SECTION 8.02 Benefit of the Agreement
This Agreement is entered into by the Guarantor for the benefit of the
Credit Obligor. The Guarantor agrees to pay all reasonable and necessary costs,
expenses and fees, including all reasonable attorneys' fees, which may be
incurred by the Credit Obligor in enforcing or attempting to enforce this
Agreement pursuant to the provisions hereof, whether the same shall be enforced
by suit or otherwise.
SECTION 8.03 Notices
(a) Any request, demand, authorization, direction, notice, consent, or
other document provided or permitted by this Agreement to be made upon, given or
furnished to, or filed with, the Guarantor or the Credit Obligor shall be
sufficient for every purpose hereunder if in writing and (except as otherwise
provided in this Agreement) either (i) delivered personally to the party or, if
such party is not an individual, to an officer, or other legal representative of
the party to whom the same is directed (provided that any document delivered
personally to the Credit Obligor must be delivered at its Principal Office
during normal business hours) at the addresses specified below, or (ii) mailed
by first-class, registered or certified mail, postage prepaid to the addresses
specified below; provided either party may change the address for receiving any
such notice or document by giving notice of the change to the other party as
provided in this Section:
c/o Cavalier Homes, Inc.
Highway 41 North Cavalier Road
Addison, Alabama 35540
First Commercial Bank
2000 SouthBridge Parkway
Birmingham, Alabama 35209
Attn: Commercial Lending
(b) Any such notice or other document shall be deemed delivered when
actually received by the party to whom directed (or, if such party is not an
individual, to an officer, or other legal representative of the party) at the
address specified pursuant to this Section, or, if sent by mail, 3 days after
such notice or document is deposited in the United States mail, proper postage
prepaid, addressed as provided above.
SECTION 8.04 Reproduction of Documents
The Guarantor hereby agrees that any Financing Document and all
documents relating thereto, including, without limitation, (a) supplements,
consents, waivers and modifications which may hereafter be executed, (b)

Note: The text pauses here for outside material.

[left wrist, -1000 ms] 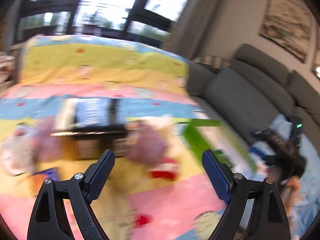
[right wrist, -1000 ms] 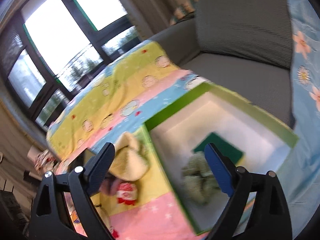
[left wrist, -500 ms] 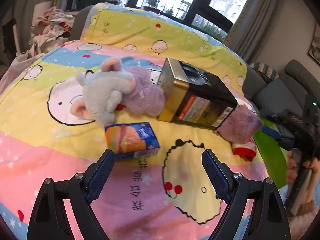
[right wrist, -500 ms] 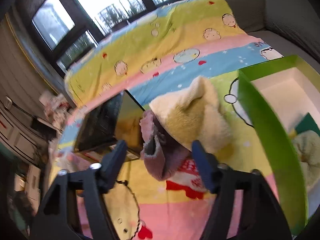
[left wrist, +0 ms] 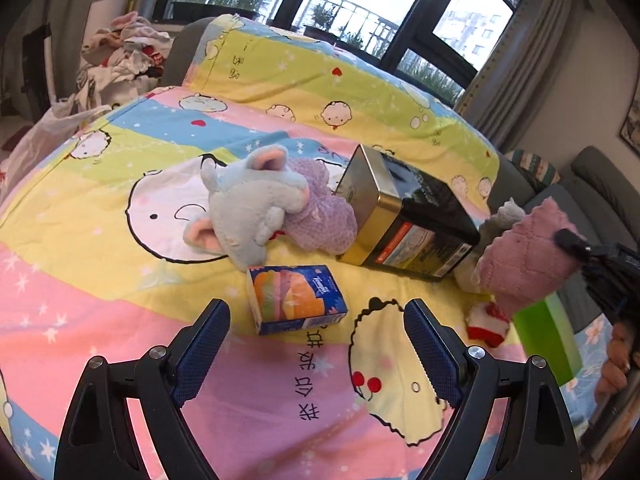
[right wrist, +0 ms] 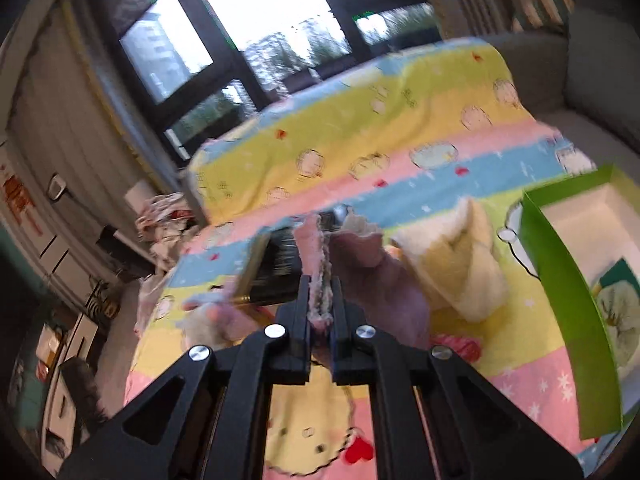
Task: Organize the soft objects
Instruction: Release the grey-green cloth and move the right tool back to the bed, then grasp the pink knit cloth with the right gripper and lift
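Pink knitted cloth [right wrist: 320, 280] sits pinched between the right tongs [right wrist: 320, 312], whose jaws have just closed on its edge; the cloth hangs lifted over the striped cartoon bedspread [left wrist: 100, 288]. Just right of these tongs lies a cream plush [right wrist: 452, 264], then a green box [right wrist: 560, 264]. Left tongs [left wrist: 316, 344] stand wide, empty, above a tissue pack [left wrist: 296, 300]. Beyond it lie a grey plush elephant [left wrist: 248, 208] and a tin [left wrist: 404, 220].

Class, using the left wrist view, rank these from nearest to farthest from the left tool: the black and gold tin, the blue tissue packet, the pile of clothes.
1. Blue tissue packet, just ahead between the fingers.
2. Black and gold tin, mid-bed, right.
3. Pile of clothes, far left, beyond the bed.
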Demonstrator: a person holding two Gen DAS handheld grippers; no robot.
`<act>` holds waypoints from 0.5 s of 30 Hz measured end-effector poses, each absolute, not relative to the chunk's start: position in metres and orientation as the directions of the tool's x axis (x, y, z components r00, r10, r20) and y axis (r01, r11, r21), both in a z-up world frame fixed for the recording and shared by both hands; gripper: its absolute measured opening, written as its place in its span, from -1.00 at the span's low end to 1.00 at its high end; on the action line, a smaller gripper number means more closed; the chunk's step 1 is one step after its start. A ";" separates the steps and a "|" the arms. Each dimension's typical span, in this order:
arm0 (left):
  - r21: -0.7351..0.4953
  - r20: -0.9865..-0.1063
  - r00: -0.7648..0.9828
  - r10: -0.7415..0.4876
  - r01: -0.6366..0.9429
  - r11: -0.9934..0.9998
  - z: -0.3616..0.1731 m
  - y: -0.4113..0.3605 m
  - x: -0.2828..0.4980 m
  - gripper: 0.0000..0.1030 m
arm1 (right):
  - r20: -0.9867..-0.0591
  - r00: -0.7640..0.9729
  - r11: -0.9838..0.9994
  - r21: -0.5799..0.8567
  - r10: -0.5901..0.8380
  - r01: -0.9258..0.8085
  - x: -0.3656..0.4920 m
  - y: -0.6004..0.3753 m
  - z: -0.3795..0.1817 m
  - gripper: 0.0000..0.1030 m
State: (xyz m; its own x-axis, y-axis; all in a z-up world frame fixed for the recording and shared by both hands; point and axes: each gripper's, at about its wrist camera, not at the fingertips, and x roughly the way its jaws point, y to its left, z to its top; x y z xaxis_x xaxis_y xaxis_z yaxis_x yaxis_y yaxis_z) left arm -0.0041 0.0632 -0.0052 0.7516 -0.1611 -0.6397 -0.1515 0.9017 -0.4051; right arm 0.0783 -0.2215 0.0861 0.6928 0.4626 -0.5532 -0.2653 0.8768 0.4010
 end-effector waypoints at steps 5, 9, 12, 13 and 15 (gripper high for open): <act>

documents received by the Credit Obligor at any closing of any purchase of the
Bonds and (c) financial statements, certificates and other information
previously or hereafter furnished to the Credit Obligor, may be reproduced by
the Credit Obligor by any photographic, photostatic, microfilm, microcard,
miniature photographic or other similar process and they may destroy any
original document so reproduced. To the extent permitted by law, the Guarantor
agrees and stipulates that any such reproduction shall be admissible in evidence
as the original itself in any judicial or administrative proceeding (whether or
not the original is in existence and whether or not such reproduction was made
by them in the regular course of business) and that any enlargement, facsimile
or further reproduction of such reproduction shall likewise be admissible in
evidence.
SECTION 8.05 Survival
All warranties, representations and covenants made by the Guarantor
herein or on any certificate or other instrument delivered by or on behalf of
the Guarantor under this Agreement shall be considered to have been relied upon
by the Credit Obligor regardless of any investigation made by it or on its
behalf. All statements in any such certificate or other instrument shall
constitute warranties and representations by the Guarantor hereunder.
SECTION 8.06 Successors and Assigns
The terms of this Agreement shall inure to the benefit of and be
binding upon the heirs, executors, administrators, successors and assigns of
each of the parties.
SECTION 8.07 Effective Date of Agreement
The obligations of the Guarantor hereunder shall arise absolutely and
unconditionally when the Credit Agreement shall have been executed and
delivered.
SECTION 8.08 Entire Agreement; Counterparts
This Agreement constitutes the entire agreement, and supersedes all
prior agreements and understandings, both written and oral, between the parties
with respect to the subject matter hereof and may be executed simultaneously in
several counterparts, each of which shall be deemed an original, and all of
which together shall constitute one and the same instrument.
SECTION 8.09 Severability
The invalidity or unenforceability of any one or more phrases,
sentences, clauses or sections contained in this Agreement shall not affect the
validity or enforceability of the remaining portions of this Agreement, or any
part thereof.
SECTION 8.10 Date For Identification Purposes Only
The date of this Agreement is for identification purposes only and is
not intended to indicate that this Agreement was executed on such date.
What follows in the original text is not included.